Hubo un tiempo en que la televisión nos formó. Apenas niños, trasnochábamos con José Luis Balbín en La clave para disfrutar Fahrenheit 451, El séptimo sello, Pajaritos y pajarracos. Qué poso no habrán dejado esas aventuras extravagantes en una sensibilidad curiosa, que nacía al mundo. Había vida inteligente allá fuera, encerrada en las imágenes y en sus símbolos. De paso, por aquel plató espartano pasaba gente como Daniel Cohn-Bendit, Olof Palme, Severo Ochoa. Las personas discutían, filosofaban, educaban. Las personas se lanzaban a la cabeza tesis, antítesis, síntesis. Las personas se apostrofaban citando como testigos de cargo a la Historia, a la Literatura, a la Ciencia. No había otra intimidad que la del talento. Era hermoso descubrir que las inteligencias podían medirse, como la estatura o el alcohol en sangre.
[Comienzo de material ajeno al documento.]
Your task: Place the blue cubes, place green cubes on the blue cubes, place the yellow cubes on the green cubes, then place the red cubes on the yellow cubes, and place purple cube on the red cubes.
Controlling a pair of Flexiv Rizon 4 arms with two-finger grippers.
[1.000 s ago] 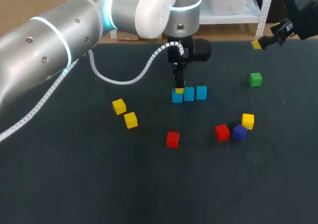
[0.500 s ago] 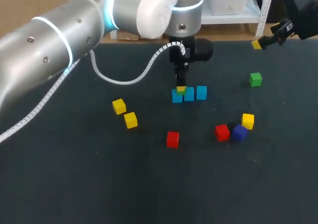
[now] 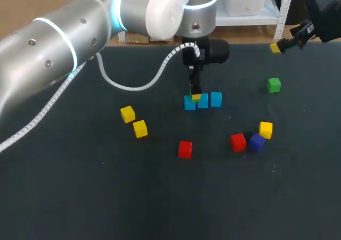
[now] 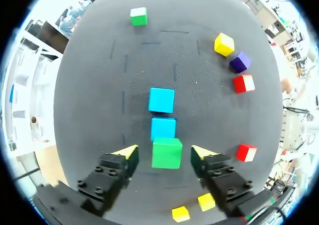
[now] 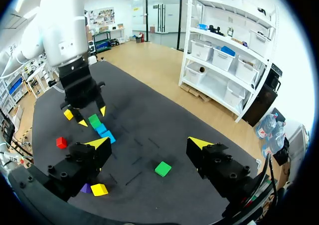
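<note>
At mid-table, a row of three blue cubes (image 3: 202, 100), side by side and close together on the dark table (image 3: 80, 197). On the end cube nearest the left arm, a stacked green cube (image 4: 167, 153), sitting squarely and hiding that blue cube from the left wrist view, with the other two blue cubes lined up ahead of it. Around it, the left gripper (image 4: 165, 152): fingers apart, one yellow tip on each side of the green block, a dark gap on both sides, no contact visible. Grips nothing. From above, hangs upright over that same end of the row (image 3: 195, 94). At the table's back right corner, the right gripper (image 5: 149, 143): fingers spread wide, nothing between them, held above the surface. Ahead of and below it, a loose green cube (image 5: 163, 168) alone on the table, well apart from the row. Off to the row's left and nearer the front, a first yellow cube (image 3: 127, 113) and a second yellow cube (image 3: 140, 128), near each other but not touching. In front of the row, a lone red cube (image 3: 185, 149) by itself. To the front right, a tight cluster: another red cube (image 3: 238, 141) just beside the purple cube (image 3: 257, 142), and a third yellow cube (image 3: 266, 129) just behind the purple one; impossible to tell whether these touch.
</note>
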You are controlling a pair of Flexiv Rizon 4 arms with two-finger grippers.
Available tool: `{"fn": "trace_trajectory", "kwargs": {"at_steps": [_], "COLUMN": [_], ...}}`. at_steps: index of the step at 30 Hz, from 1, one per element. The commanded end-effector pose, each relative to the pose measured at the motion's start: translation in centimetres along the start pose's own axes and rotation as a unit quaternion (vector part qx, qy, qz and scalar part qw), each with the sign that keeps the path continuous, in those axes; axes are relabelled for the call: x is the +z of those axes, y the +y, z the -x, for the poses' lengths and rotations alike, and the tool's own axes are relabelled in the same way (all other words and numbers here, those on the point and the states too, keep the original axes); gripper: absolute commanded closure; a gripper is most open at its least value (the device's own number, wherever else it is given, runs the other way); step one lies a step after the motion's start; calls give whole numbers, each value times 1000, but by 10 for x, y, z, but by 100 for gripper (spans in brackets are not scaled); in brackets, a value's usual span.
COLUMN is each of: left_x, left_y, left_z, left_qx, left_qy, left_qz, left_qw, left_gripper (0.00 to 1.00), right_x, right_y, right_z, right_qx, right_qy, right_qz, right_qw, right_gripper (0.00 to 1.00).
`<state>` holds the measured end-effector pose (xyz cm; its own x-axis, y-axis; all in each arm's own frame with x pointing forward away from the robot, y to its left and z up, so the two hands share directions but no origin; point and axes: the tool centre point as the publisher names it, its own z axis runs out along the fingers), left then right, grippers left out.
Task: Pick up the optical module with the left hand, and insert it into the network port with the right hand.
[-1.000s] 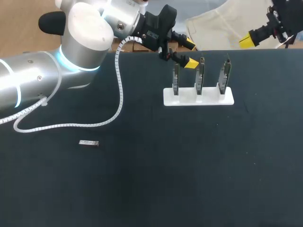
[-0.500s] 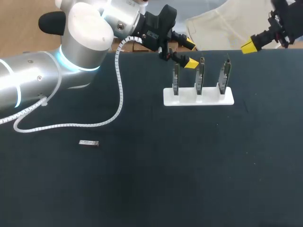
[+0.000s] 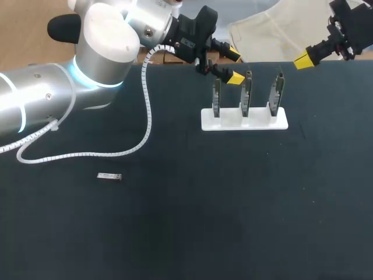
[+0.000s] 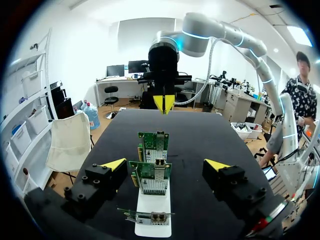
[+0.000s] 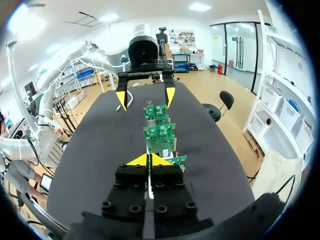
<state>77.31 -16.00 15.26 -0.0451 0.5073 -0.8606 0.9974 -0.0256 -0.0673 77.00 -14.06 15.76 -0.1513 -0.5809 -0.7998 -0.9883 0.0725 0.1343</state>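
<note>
Nearest, on the matte black table (image 3: pixel 233 221), the optical module (image 3: pixel 109 176): small, slim, silvery metal, rectangular, lying flat and alone toward the left side, touched by nothing and well apart from both grippers. Pick-up not yet begun, so best done thus: bring the left gripper (image 3: pixel 235 66) back from the far edge, set the spread fingers across the module's narrow width rather than its length, come straight down, and close on the long sides near the middle, leaving one end free for the right-hand regrasp. Hard, smooth metal lying low on a flat surface, probably slippery, so fingertips right down to the table before closing, with no sideways nudge. Further back, a white spiral-wrapped cable (image 3: pixel 145 111) trailing in a loop from the left arm, worth keeping clear of the module on the way. Beyond that, a white plastic stand (image 3: pixel 245 121): a low block holding three green network cards (image 4: pixel 151 177) upright on edge in a row, thin rigid boards with metal port cages (image 4: pixel 153 217) at one end. Farthest, by the table's rear edge, the left gripper with jaws wide apart and empty, hanging near the card tops and looking along the row; the right gripper (image 5: pixel 149 160) off toward the far right corner, yellow tips pressed together on nothing.
</note>
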Motion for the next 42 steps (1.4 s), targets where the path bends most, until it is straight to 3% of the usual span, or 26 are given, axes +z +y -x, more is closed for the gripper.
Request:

Qué añadir que no se haya dicho de los años gloriosos de Paloma Chamorro. Si en La edad de oro aprendimos que Lou Reed era de carne y hueso, que The Smiths eran cuatro chicos de Manchester y que las ofensas a la religión han sido siempre un rotundo mentís a la extendida idea de que el español sabe reírse de sí mismo, por la breve vida de La estación de Perpiñán vimos pasar a Wim Mertens y a Franco Battiato, y en programas como Galería, Trazos e Imágenes la periodista madrileña le hizo la autopsia a los artistas más decisivos del siglo. Como Javier Pérez Andújar escribió con motivo de su reciente muerte, “Paloma Chamorro fue nuestro canal Arte antes de que naciese el canal Arte en Europa”. ¿Habrá qué mencionar La bola de cristal, que vista hoy resulta tan inconcebible desde el punto de vista de la existencia de una televisión pública como fascinante desde el punto de vista de la imaginación creadora? Como si Summerhill hubiera colonizado las 625 líneas. O como si If... de Lindsay Anderson se emitiera cada sobremesa.

Ahora que la caja boba se ha vaciado de periodismo, hablamos de posverdad, hablamos de divorcios e infidelidades, hablamos de Bertín como síntoma. Epítome de ese mal olor que nos invade y aborrega con su chulería, Bertín es la posverdad definitiva, el divorcio infinito, el adulterio permanente, el síntoma de una enfermedad llamada mal gusto. Sentarse ante una pantalla para que nada suceda. Aplaudir al gesto de aplaudir. Y admirar nuestra caída en cámara lenta. Quizá Don DeLillo tuviera razón cuando en Americana, su primera novela, explicó que la televisión no es otra cosa que una forma de embalaje en la cual los anuncios son interrumpidos por programas, y no a la inversa. Y que acaso, atendiendo a lo que se nos propone, esa sea la forma menos lesiva de contemplarla en estos tiempos de amigos del alma que se confiesan a cantantes melódicos. Que es como ver en circuito cerrado la esplendorosa película de nuestra estupidez.